41. Verfahren nach einem der Ansprüche 36 bis 40, dadurch gekennzeichnet, daß die Fusionspunkte der Hybrid-Amylase an einer oder mehreren der Positionen 17, 34, 76, 108, 112, 142, 147, 149, 151, 163, 174, 179, 185, 191, 198, 207, 231, 234, 244, 256, 263, 276, 431, 84, 99, 429, 201, 19, 433 und 153 gemäß der Numerierung der SEQ ID NO. 4 liegen.

42. Verfahren nach einem der Ansprüche 36 bis 41, dadurch gekennzeichnet, daß die erhaltenen Hybrid-Amylasen zusätzlich eine oder mehrere Deletionen von jeweils nicht mehr als 5 zusammenhängenden Aminosäuren, vorzugsweise von jeweils nicht mehr als 3 zusammenhängenden Aminosäuren, besonders bevorzugt von jeweils nur einer Aminosäure erhalten.

43. Verfahren nach einem der Ansprüche 36 bis 42, dadurch gekennzeichnet, daß die erhaltenen Hybridamylasen zusätzlich in mindestens einer Position einen Aminosäureaustausch erfahren, zunehmend bevorzugt in 1, 2 oder 3 der Positionen 132, 320 und 412 gemäß der Zählung von SEQ ID NO. 4.

44. Verfahren nach einem der Ansprüche 36 bis 43, dadurch gekennzeichnet, daß die erhaltenen Hybrid-Amylasen zusätzlich Insertionen erhalten oder ein amylolytisches chimäres Protein darstellen.

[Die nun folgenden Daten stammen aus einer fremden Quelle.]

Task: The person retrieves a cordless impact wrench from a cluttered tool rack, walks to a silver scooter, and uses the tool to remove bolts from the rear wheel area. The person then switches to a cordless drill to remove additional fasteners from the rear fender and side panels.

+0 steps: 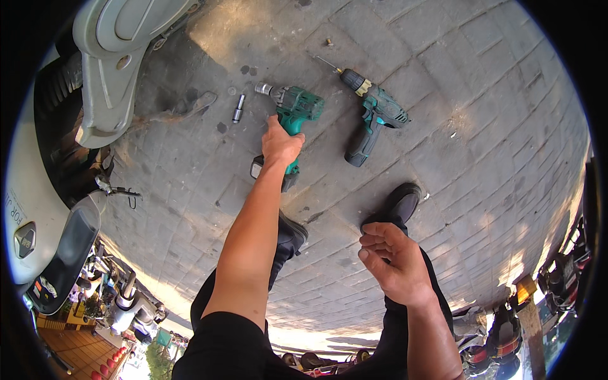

45. Verfahren nach einem der Ansprüche 36 bis 44, dadurch gekennzeichnet, daß die erhaltenen Hybrid-Amylasen zusätzlich derivatisiert werden.

46. Verfahren nach einem der Ansprüche 36 bis 45, dadurch gekennzeichnet, daß zur Bildung der Hybrid-Amylasen Nukleinsäuren eingesetzt werden, die in den entsprechenden Teilbereichen die in SEQ ID NO. 1 und SEQ ID NO. 3 angegebenen Nukleotidsequenzen oder zu diesen synonyme Nukleotidsequenzen aufweisen.